Your assignment → Where does the string "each" appear in the listing below? Copy every line where it does.
= = = = = = =
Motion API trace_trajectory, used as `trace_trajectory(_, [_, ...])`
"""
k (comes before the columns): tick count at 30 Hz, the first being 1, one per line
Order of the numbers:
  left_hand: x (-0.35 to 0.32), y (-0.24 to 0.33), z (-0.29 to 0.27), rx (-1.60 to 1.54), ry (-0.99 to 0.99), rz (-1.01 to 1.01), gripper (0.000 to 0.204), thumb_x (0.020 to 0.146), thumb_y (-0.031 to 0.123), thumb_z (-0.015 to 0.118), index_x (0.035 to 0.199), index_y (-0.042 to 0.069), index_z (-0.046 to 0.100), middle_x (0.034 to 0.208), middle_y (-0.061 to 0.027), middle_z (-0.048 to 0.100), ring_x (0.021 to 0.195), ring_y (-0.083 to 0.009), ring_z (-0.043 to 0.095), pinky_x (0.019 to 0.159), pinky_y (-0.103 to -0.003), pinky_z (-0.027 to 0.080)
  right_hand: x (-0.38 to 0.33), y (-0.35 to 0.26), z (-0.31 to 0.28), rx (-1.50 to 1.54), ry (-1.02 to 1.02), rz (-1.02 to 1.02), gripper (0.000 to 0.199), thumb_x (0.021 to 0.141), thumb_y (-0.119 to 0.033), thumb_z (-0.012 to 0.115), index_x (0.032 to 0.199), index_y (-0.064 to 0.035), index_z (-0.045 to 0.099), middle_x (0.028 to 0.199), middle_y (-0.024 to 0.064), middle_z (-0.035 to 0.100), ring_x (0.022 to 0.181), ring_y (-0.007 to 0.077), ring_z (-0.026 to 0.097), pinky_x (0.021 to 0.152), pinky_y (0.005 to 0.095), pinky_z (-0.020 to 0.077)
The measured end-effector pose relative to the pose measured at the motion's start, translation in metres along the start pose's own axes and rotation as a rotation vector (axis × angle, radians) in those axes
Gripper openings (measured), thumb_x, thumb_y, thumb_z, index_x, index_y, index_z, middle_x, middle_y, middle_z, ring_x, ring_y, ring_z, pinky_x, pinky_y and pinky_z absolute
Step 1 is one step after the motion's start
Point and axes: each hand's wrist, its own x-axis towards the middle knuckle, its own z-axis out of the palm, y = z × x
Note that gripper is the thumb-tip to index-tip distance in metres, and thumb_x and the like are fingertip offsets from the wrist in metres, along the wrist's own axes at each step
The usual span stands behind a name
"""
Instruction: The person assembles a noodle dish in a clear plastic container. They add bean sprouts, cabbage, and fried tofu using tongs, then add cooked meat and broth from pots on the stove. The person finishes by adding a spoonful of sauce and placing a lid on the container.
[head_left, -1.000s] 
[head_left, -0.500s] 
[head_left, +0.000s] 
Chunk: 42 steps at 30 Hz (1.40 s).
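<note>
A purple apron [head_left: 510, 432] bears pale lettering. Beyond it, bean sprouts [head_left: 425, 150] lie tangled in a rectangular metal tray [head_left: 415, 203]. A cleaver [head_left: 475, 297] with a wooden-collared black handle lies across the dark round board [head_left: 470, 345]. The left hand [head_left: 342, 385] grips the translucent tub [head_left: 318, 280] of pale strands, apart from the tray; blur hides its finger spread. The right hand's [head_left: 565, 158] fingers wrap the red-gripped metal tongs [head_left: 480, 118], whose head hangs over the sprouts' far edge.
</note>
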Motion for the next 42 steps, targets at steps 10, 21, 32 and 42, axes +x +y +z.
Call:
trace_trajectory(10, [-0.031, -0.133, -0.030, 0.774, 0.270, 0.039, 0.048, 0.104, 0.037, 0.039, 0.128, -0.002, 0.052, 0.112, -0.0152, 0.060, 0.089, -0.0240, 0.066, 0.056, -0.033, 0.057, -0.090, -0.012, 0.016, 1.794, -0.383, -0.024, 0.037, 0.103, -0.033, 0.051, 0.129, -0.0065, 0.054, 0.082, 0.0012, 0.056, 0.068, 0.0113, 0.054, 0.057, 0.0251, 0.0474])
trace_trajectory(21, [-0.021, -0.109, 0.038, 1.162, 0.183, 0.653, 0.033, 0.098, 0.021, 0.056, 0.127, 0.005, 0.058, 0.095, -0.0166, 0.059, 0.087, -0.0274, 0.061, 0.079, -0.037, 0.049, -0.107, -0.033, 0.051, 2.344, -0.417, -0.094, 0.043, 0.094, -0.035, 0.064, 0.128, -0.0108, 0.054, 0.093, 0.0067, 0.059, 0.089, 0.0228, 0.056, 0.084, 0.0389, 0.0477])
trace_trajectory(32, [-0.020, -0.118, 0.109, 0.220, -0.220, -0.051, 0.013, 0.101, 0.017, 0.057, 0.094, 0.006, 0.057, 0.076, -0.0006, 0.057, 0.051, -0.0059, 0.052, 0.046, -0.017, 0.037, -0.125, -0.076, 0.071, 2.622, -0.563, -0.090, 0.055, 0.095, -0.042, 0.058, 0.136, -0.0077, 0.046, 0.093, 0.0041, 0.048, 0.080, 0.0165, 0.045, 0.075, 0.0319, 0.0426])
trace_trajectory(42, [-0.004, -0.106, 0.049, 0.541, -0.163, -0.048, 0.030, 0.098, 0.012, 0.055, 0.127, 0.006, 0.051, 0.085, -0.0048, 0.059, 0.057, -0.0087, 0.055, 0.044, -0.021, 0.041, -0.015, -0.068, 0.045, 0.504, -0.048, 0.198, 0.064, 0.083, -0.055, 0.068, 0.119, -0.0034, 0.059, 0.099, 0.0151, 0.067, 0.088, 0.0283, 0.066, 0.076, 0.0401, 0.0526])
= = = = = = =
Your solution →
Point and axes: each hand's wrist, its own x-axis towards the middle knuckle, its own z-axis out of the palm, y = z × x
Note that gripper is the thumb-tip to index-tip distance in metres, and thumb_x and the like are fingertip offsets from the wrist in metres, along the wrist's own axes at each step

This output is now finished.